Re: [PR] Parallelize Serialization of Columns within Parquet RowGroups [arrow-datafusion]

via GitHub Tue, 24 Oct 2023 16:40:31 -0700


devinjdangelo commented on code in PR #7655:
URL: https://github.com/apache/arrow-datafusion/pull/7655#discussion_r1370944242



##########
datafusion/common/src/config.rs:
##########
@@ -377,12 +377,24 @@ config_namespace! {
         pub bloom_filter_ndv: Option<u64>, default = None
 
         /// Controls whether DataFusion will attempt to speed up writing
-        /// large parquet files by first writing multiple smaller files
-        /// and then stitching them together into a single large file.
-        /// This will result in faster write speeds, but higher memory usage.
-        /// Also currently unsupported are bloom filters and column indexes
-        /// when single_file_parallelism is enabled.
-        pub allow_single_file_parallelism: bool, default = false
+        /// parquet files by serializing them in parallel. Each column
+        /// in each row group in each output file are serialized in parallel
+        /// leveraging a maximum possible core count of 
n_files*n_row_groups*n_columns.
+        pub allow_single_file_parallelism: bool, default = true
+
+        /// If allow_single_file_parallelism=true, this setting allows
+        /// applying backpressure to prevent working on too many row groups in
+        /// parallel in case of limited memory or slow I/O speed causing
+        /// OOM errors.
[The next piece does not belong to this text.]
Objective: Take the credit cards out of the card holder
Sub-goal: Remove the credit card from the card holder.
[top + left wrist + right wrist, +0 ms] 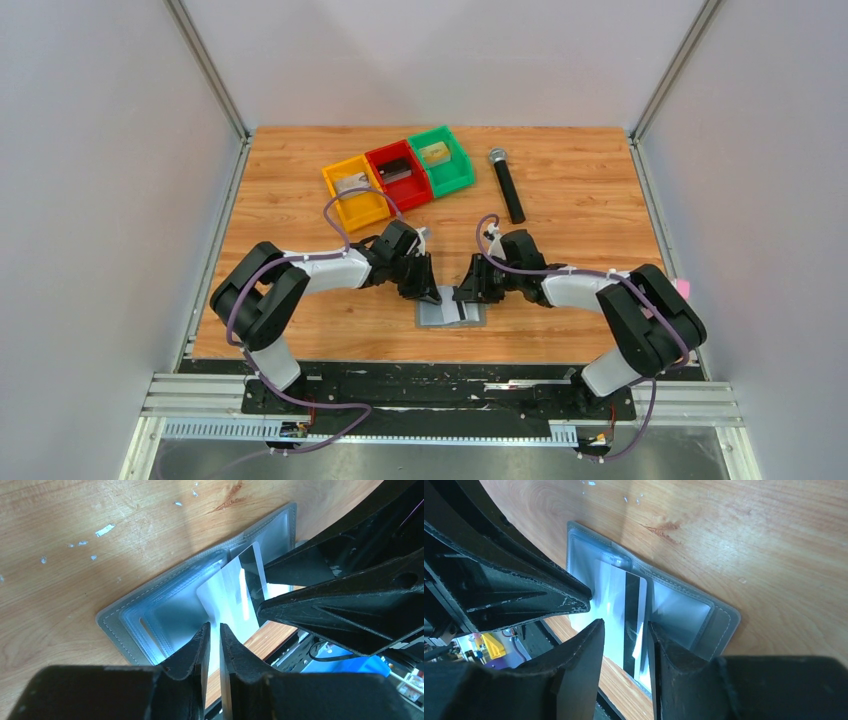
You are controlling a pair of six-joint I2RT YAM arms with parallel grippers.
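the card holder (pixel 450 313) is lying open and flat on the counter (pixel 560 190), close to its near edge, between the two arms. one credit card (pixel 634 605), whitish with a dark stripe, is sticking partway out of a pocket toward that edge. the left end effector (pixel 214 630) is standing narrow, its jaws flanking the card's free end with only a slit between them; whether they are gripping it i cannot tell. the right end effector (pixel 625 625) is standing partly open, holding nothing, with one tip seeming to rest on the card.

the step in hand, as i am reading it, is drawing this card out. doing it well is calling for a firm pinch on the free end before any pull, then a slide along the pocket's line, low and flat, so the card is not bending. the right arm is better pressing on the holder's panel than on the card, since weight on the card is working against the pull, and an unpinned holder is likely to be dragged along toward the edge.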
Lowering this number limits memory growth at the cost
+        /// of potentially slower write speeds.
+        pub maximum_parallel_row_group_writers: usize, default = 16
+
+        /// If allow_single_file_parallelism=true, this setting allows
+        /// applying backpressure to prevent too many RecordBatches building
+        /// up in memory in case the parallel writers cannot consume them fast
+        /// enough. Lowering this number limits memory growth at the cost
+        /// of potentially lower write speeds.
+        pub maximum_buffered_record_batches_per_stream: usize, default = 200

Review Comment:
   This one does have a significant impact on performance if lowered 
significantly. I spent some time testing and tuning the exact values. Setting 
max parallel row groups to 2 and maximum_buffered_record_batches_per_stream to 
128 allows two row groups to run in parallel. If this is set too low, 
backpressure will kick in too long before a second row group can be spawned and 
everything will wait on just 1 rowgroup to write.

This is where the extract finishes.